What was the legal authority for creating the "enemy combatant" classification?

Shortly after U.S. troops got into Afghanistan, the Administration announced that suspected terrorists if captured would be treated as “enemy combatants” – meaning, they would have neither the legal protections of criminal defendants (whether U.S. citizens or noncitizens) under American law, nor the legal protections of prisoners of war under international law.

Leaving aside the question of the wisdom or justice of this decision, I see no legal authority for it. Such a momentous innovation should have required an act of Congress, and/or renegotiation of the Geneva Conventions on POW treatment. Neither happened. What exactly was the Administration’s legal rationale for creating a whole new, unprecedented, and legally unprotected category of government detainee? And does anyone on this board care to defend, or refute, that rationale?

The term wasn’t completely made up out of whole cloth by the Bush administration. It originally came from the SCOTUS decision in Ex Parte Quirin, 317 U.S. 1 (1942). The case case held that eight Nazi saboteurs who were captured in the United States could lawfully be tried by military tribunal, and that they were not entitled to relief under a writ of habeas corpus.

The current adminstation’s take on the status of enemy combatants under Ex parte Quirin:

From William J. Haynes II, General Counsel of the Department of Defense.

I have yet to hear a valid reason for this, mostly it has been “because we can” or “because Bush said so”.

In my opinion, if we’re at “War” with terror, and these folks were Terrorists, then they are Prisoners Of War.

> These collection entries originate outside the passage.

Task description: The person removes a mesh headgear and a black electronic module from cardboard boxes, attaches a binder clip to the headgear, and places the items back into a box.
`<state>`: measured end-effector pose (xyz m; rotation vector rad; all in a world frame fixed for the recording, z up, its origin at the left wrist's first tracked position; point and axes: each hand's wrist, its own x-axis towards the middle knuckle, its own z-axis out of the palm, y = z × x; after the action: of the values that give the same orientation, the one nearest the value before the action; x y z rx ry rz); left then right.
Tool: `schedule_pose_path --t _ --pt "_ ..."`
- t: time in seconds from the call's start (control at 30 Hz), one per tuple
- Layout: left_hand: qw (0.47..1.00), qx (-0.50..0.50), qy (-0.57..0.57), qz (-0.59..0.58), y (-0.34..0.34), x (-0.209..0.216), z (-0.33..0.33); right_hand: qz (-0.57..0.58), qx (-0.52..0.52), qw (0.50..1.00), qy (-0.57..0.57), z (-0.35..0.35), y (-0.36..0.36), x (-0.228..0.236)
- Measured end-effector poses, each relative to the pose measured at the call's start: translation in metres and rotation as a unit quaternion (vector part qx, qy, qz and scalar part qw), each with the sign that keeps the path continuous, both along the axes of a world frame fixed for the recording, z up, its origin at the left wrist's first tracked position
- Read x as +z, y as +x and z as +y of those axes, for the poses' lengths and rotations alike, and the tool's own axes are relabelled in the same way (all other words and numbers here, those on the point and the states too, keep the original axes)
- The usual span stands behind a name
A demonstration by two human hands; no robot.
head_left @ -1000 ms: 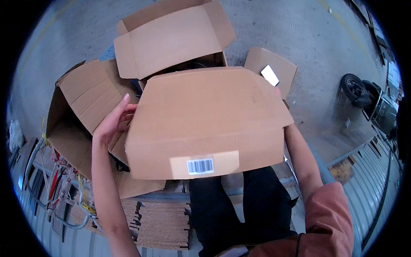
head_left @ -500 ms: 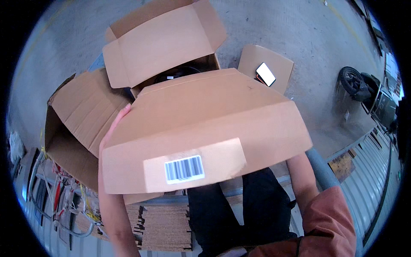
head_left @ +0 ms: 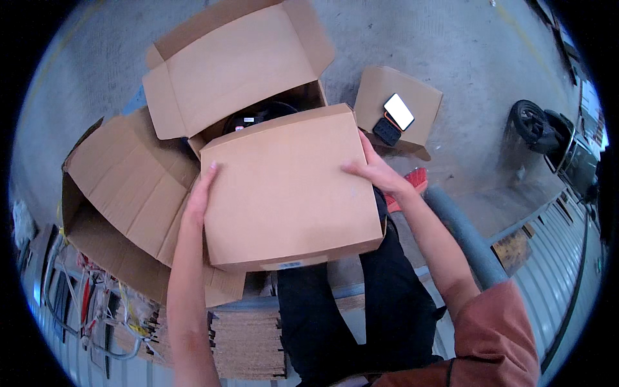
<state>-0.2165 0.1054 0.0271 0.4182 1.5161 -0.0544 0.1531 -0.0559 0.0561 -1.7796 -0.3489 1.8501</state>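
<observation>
Between my two hands is a flat, closed cardboard box (head_left: 290, 187), held above my legs with its broad plain face turned up. My left hand (head_left: 202, 188) grips its left edge, and the thumb lies along the top. At the far right corner my right hand (head_left: 379, 171) clasps it, thumb on the top face and fingers over the side. A label strip shows along the near side. Just beyond is an open cardboard box (head_left: 238, 71) with its lid raised; dark things (head_left: 258, 117) lie inside it, partly hidden by the held box.
To the left stands another open cardboard box (head_left: 122, 168) with its flaps spread. A phone with a lit screen (head_left: 400, 111) and a black case (head_left: 387, 131) rest on a cardboard piece (head_left: 418, 97). A grey padded rail (head_left: 464, 232) runs at the right. Stacked boards (head_left: 248, 342) lie below.
The held box has tipped flatter and moved lower, so its barcode side has turned mostly out of sight. My right hand, hidden before, now shows at the far right corner.
</observation>
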Motion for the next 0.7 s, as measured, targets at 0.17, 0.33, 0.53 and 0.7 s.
schedule_pose_path --t 0.17,0.33,0.53,0.7 --pt "0.986 0.149 -0.040 -0.059 -0.003 -0.025 -0.009 0.143 -0.096 0.985 -0.011 -0.017 0.017 -0.052" --pt "0.989 0.132 -0.065 -0.010 0.002 -0.001 -0.009 0.128 -0.079 0.989 -0.014 -0.022 0.031 -0.047" --pt "0.997 0.060 0.041 -0.007 0.095 0.104 -0.002 0.111 -0.238 0.960 -0.099 -0.028 0.090 0.034" --pt "0.973 -0.077 0.115 -0.183 0.251 0.069 0.035 0.071 -0.415 0.907 -0.026 -0.074 0.222 0.004"
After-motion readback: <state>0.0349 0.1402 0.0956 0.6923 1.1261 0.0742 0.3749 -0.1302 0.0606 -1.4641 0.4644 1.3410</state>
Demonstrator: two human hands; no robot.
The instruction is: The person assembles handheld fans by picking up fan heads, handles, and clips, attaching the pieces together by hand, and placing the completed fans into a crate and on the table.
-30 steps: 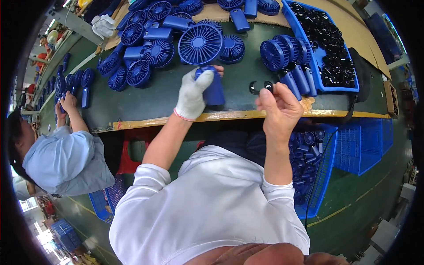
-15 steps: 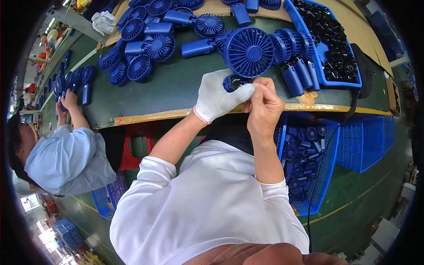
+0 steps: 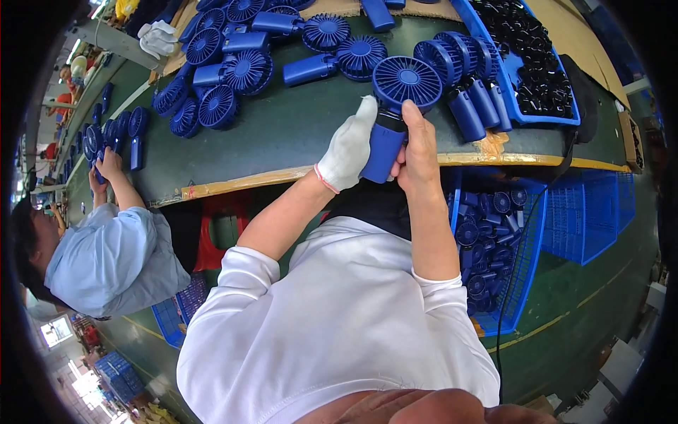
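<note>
Between my two hands is a blue handheld fan, its round slatted head tilted up and away from me and its handle pointing toward me. My left hand, in a white knitted glove, grips the handle's left side. On the other side my bare right hand presses its thumb near the neck, with fingers curled behind the handle. A black piece shows at the neck, just under the head. Close by on the right, several fans lean together in a row.
Many blue fans lie piled across the green bench. A blue tray of small black parts stands at the right. Below the bench edge is a blue crate holding fans. At the left a co-worker in a light blue shirt handles fans.
The fan has turned so its handle now shows lengthwise, pointing toward me. My right hand has shifted from pinching at the neck to gripping the handle's right side.
</note>
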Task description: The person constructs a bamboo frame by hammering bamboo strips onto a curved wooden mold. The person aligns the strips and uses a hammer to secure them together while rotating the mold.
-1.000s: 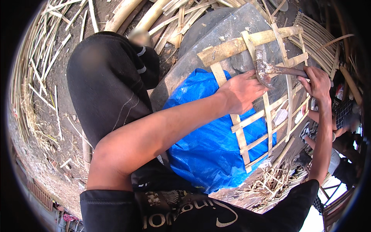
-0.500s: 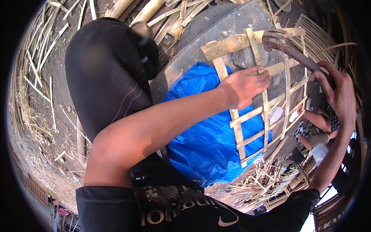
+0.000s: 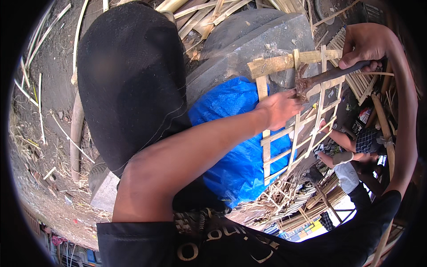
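Observation:
A lattice of pale split-bamboo slats [image 3: 291, 133] lies partly over a grey slab and partly over a blue plastic sheet. My left hand [image 3: 281, 110] is closed at one of its upright slats, near a crossing; the fingertips are partly covered. My right hand [image 3: 365, 46], at the upper right, is wrapped round the dark handle of a hammer [image 3: 327, 76]. The hammer's rusty head is over the lattice, right at my left fingertips; I cannot tell whether it touches the bamboo. A thicker bamboo piece [image 3: 273, 65] forms the lattice's far edge.
The grey slab [image 3: 240, 49] is beneath the lattice, and the blue sheet [image 3: 222, 147] is bunched near me. My black-clad knee [image 3: 133, 80] is at left. Bamboo strips [image 3: 209, 18] lie beyond, more [image 3: 284, 196] at lower right. Another person [image 3: 351, 151] is to the right.
My right hand has moved up and away, and the hammer head has come down and left to my left fingertips. The lattice's lower end has shifted slightly left.

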Action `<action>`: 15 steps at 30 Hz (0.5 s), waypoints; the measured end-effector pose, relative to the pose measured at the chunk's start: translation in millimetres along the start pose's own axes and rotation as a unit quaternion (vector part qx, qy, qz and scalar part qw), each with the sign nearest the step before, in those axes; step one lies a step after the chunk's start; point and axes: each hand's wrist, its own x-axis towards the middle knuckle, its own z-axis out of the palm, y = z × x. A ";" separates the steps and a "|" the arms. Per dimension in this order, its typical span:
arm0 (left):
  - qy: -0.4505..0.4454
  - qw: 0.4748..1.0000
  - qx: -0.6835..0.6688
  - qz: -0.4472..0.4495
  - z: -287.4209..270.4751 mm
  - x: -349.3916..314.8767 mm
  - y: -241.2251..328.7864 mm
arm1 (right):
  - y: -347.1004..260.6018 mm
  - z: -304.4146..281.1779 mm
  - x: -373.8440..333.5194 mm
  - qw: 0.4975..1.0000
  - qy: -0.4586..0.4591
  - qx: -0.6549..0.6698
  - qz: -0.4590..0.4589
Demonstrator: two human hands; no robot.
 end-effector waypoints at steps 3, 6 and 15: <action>-0.042 0.999 0.021 -0.007 -0.8 3.1 -0.9 | -10.4 -21.6 10.8 0.999 -0.017 -0.034 -0.002; -0.109 0.991 0.080 0.007 -13.9 6.1 -0.6 | -15.4 -31.4 17.1 0.998 -0.023 -0.054 0.007; -0.081 0.996 0.026 0.023 -24.6 1.1 -5.6 | -17.9 -24.9 19.1 1.000 0.001 -0.021 -0.002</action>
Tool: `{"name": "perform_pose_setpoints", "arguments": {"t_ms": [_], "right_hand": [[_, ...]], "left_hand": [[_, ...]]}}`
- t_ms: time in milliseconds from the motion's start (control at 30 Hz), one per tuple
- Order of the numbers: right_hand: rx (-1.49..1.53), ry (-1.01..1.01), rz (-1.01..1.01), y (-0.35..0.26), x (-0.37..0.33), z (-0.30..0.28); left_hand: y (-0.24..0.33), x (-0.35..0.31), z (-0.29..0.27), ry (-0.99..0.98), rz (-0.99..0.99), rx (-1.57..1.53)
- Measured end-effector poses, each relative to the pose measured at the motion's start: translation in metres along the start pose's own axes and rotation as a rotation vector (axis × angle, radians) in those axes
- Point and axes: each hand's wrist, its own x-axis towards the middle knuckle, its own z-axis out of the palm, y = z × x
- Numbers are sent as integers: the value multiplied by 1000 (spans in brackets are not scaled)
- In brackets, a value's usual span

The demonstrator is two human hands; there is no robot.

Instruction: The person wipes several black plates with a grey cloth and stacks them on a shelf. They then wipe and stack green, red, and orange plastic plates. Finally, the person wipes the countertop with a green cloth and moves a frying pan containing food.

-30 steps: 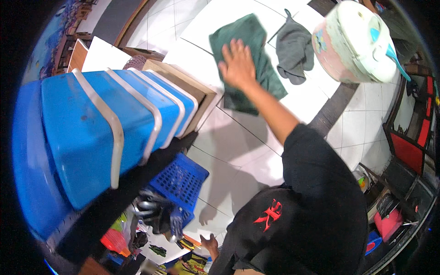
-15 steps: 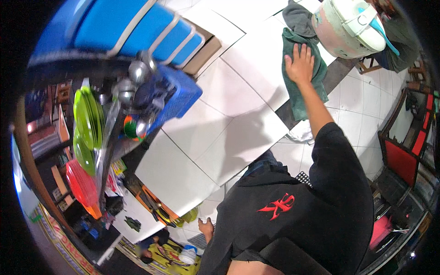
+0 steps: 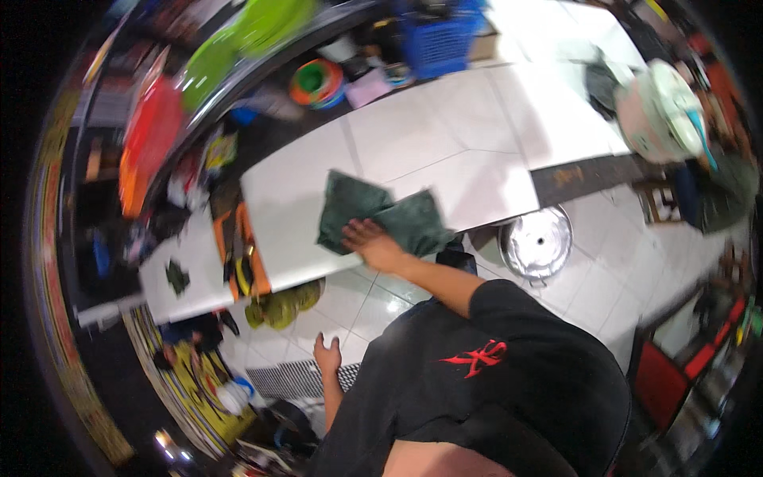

The dumbest excuse I’ve heard (over and over) is “How do you think they would have treated our prisoners?” Of course, because all the rules must be lowered to the lowest common denominator… :smack:

We’re at war with terror the same way we’re at war with drugs. It’s a rhetorical device, not a legal status.

Here is the Geneva Convention regarding the treatment of prisoners of war. The convention document also defines what a prisoner of war is. The problem comes up when you’re dealing with those people who don’t fit the definition of prisoner of war, which is the case of a lot of those people defined as “unlawful enemy combatants” by the government.


And is there anything in that opinion stating that such “unlawful combatants” have no right to counsel even with respect to their trials before military tribunals, no right of access to counsel before trial, and no right to a speedy trial?

Gee . . . that would mean “indefinitely,” wouldn’t it? Since it would be hard to define a point at which the War on Terror will actually be over . . .

“Although the President’s determination on this issue is final”? Where did this guy go to law school?

US Army regulation 190-8 section 1-5 (large PDF - see especially pages 2 & 33) states categorically that anyone captured by US forces is given PoW status until a competent authority (1-6) decides otherwise.

The US has not sought fit to weasel out of applying this for the past 60 years. It concerns me that they see fit to now.

What I just can’t figure out . . . Why are they doing this? I think these men have been rightless prisoners long enough to be squeezed for all the intel they’ve got in their heads, so what’s the point of keeping them incommunicado any longer? Is this just a pure power trip? Or is the Admin or the DOD or the CIA afraid of what would happen if they accorded these detainees their customary protections as POWs, or their rights of due process as criminal suspects? If so, what?